J’ai la chance de rencontrer des personnes extraordinaires, avec qui cela se passe bien, avec lesquelles je m’enrichis un peu plus, chaque jour. Je m’éclate avec mes copines. Bien que je sois la seule à courir, nous avons décidé de mettre le sport au cœur de nos relations avec l’association Les entretiens de l’excellence. Nous nous sommes entraînées. C’est devenu un plaisir d’aller courir tous les samedis matin. Nous avons participé à la course La Parisienne ensemble, tout récemment. C’était ma huitième Parisienne. C’était la première course de leur vie. C’était génial d’arriver au bout ensemble, de partager ces moments de bonheur.

J’ai plein de groupes d’amis différents, des réseaux différents, parce que j’ai plein de goûts différents mais des joies simples. Tu reçois l’énergie que tu envoies.

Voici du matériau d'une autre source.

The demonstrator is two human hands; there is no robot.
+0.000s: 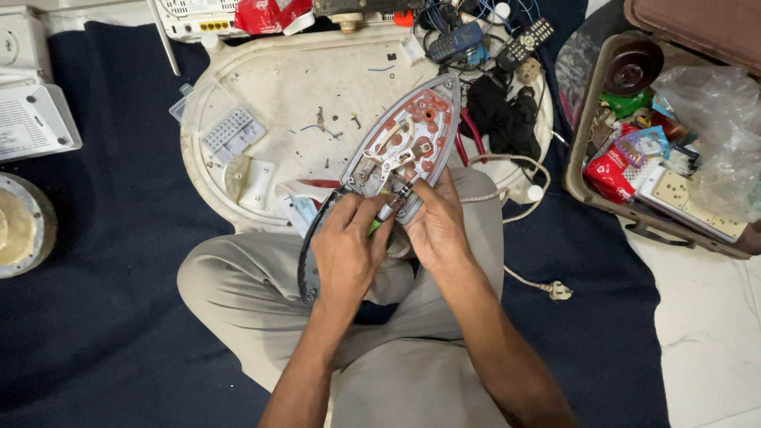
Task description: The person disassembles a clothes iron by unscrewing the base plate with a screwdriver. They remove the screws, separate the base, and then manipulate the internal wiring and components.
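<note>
Posture: the person sits cross-legged on a dark blue cloth point(103, 317) on the floor, both forearms running up from the lower edge of the view and meeting above the lap
Work piece: an opened iron base point(404, 147), grey rim with red and metal parts exposed, tilted; its rear end rests at the hands and its pointed tip lies over the white oval tray point(277, 87)
Left hand: the left hand point(346, 252) is palm-down, wrist straight, knuckles toward the camera; its fingers are curled together around a green-handled screwdriver point(388, 214), of which only a short part shows between the two hands
Right hand: the right hand point(436, 226) is turned inward, thumb side up; its fingers are closed on the rear edge of the iron base, steadying it from the right
Tool tip: the metal end of the screwdriver touches the parts at the rear of the iron base; the exact contact point cannot be told
Cord: a pale power cord point(519, 194) loops just beside the right hand and ends in a plug point(560, 291) on the cloth
Tray contents: small screws and wire scraps, a white switch plate point(260, 184)
Right of scene: an open brown case point(634, 214) filled with packets and parts, well apart from the hands
Top of scene: remote controls point(523, 41) and tangled wires beyond the tray
</note>
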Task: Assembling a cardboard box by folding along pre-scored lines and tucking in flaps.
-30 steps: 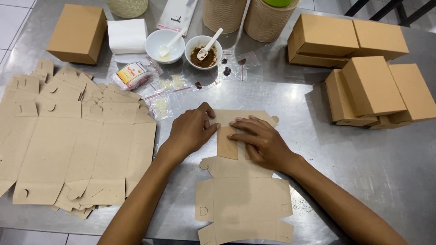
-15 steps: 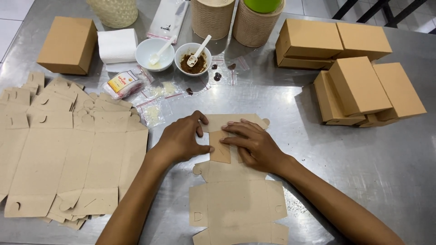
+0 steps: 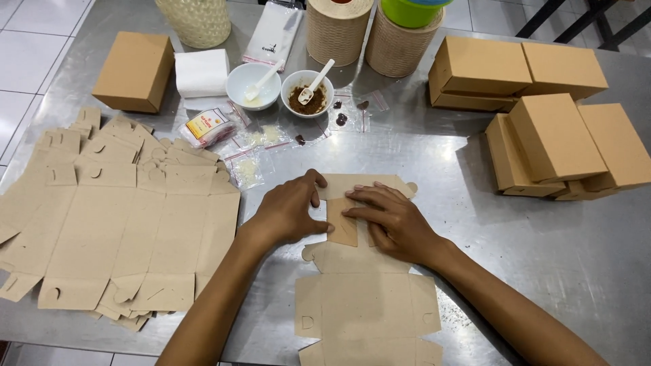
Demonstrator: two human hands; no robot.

L’intérêt général m’inspirera toujours. L’engagement politique aussi. Je n’ai pas forcément envie d’être réélue. Je l’ai déjà été. Je n’ai aucun problème, non plus, à rester dans l’ombre : cela ne demande pas moins de travail. Bien au contraire. Aujourd’hui, j’ai organisé ma vie de telle sorte que chaque chose dispose de sa place, de son temps. Travailler en cabinet implique des sacrifices comme passer moins de temps avec ma petite-fille. Cela n’est pas négociable. En tout cas, pour le moment. Je suis engagée auprès de Xavier Bertrand, président de la région des Hauts-de-France. Je l’accompagne sur les questions Outre-mer. J’aimerais lui proposer ma vision sur certains sujets.